Outro caso: “Os brinquedos necessitam conter menos chumbo de água”, expõe o presidente da Associação Espanhola de Fabricantes de Brinquedos (AEFJ), José Antonio Pastor. Essa ocorrência acaba desincentivando a inovação”. “Entretanto, além de tudo, pela ineficiência de sua aplicação”, acrescenta. Esta indústria necessita executar com a Directiva Europeia de Segurança do Brinquedo. D precisa assumir uma série de despesas para mostrar que oferece garantias. Ao conclusão, as mais prejudicadas são as pequenas e médias empresas, que “têm que repartir os custos entre menos unidades”. O setor reivindica que “serão permitidos apenas os regulamentos que se conseguem controlar.”

E daí o seu extenso reivindicação Se não se regula o efeito da legislação, ocorrem circunstâncias de “concorrência desleal” com os produtos importados.

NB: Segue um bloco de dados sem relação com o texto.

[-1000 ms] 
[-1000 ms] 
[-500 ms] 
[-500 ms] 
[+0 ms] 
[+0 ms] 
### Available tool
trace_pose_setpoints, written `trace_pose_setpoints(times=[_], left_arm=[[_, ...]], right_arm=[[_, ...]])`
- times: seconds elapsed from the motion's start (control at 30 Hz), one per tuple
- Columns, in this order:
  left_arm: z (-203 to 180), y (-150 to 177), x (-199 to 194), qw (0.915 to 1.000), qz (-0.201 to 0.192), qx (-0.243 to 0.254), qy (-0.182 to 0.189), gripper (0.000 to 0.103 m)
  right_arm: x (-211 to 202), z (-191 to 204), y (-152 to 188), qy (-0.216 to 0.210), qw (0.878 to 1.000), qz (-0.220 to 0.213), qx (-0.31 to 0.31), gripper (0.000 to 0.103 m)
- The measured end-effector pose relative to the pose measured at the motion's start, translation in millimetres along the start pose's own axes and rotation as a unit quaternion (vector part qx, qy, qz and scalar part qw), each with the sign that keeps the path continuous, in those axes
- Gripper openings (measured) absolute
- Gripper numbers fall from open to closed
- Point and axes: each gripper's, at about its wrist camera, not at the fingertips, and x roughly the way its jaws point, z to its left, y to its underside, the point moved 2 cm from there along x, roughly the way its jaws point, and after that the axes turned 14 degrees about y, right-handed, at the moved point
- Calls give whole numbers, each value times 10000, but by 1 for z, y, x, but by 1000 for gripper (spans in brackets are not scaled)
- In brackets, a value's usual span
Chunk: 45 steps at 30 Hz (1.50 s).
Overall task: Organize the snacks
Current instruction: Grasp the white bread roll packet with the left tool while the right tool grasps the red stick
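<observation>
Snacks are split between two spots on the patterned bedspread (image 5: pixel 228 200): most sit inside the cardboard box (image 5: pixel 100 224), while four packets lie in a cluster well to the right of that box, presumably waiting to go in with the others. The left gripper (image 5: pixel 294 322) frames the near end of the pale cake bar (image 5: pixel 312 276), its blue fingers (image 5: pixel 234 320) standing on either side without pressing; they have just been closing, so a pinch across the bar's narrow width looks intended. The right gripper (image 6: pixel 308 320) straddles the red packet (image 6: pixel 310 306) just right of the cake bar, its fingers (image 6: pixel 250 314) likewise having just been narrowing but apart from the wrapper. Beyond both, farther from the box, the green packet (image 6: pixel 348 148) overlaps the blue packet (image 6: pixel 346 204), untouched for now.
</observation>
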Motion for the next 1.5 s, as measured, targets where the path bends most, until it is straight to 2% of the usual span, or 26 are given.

O segundo frente aberta é a “má aplicação do princípio de precaução”. Isso significa que, “diante da dúvida, proíbe”.

Um modelo disso ocorre com os ftalatos, um dos plastificantes “mais estudados”. “É usado em válvulas cardíacas e vasos de plástico para garotas, contudo como não há evidências científicas que esclarecem que é perigoso, evita a tua utilização em brinquedos”, explica o Pastor.

“Ser responsável é uma desvantagem”. Em 2004, o setor químico precisa considerar 940 elementos legislativos. Em 2014, 2.219. Esta é apenas uma prova da ocorrência de “a respeito-regulamentação” que atravessa a indústria. “Após o gasto de energia e as matérias-primas, o maior desafio do setor é realizar a legislação”, indica a diretora de inovação da Federação Empresarial da Indústria Química Espanhola (Feique), Mª Eugenia Anta.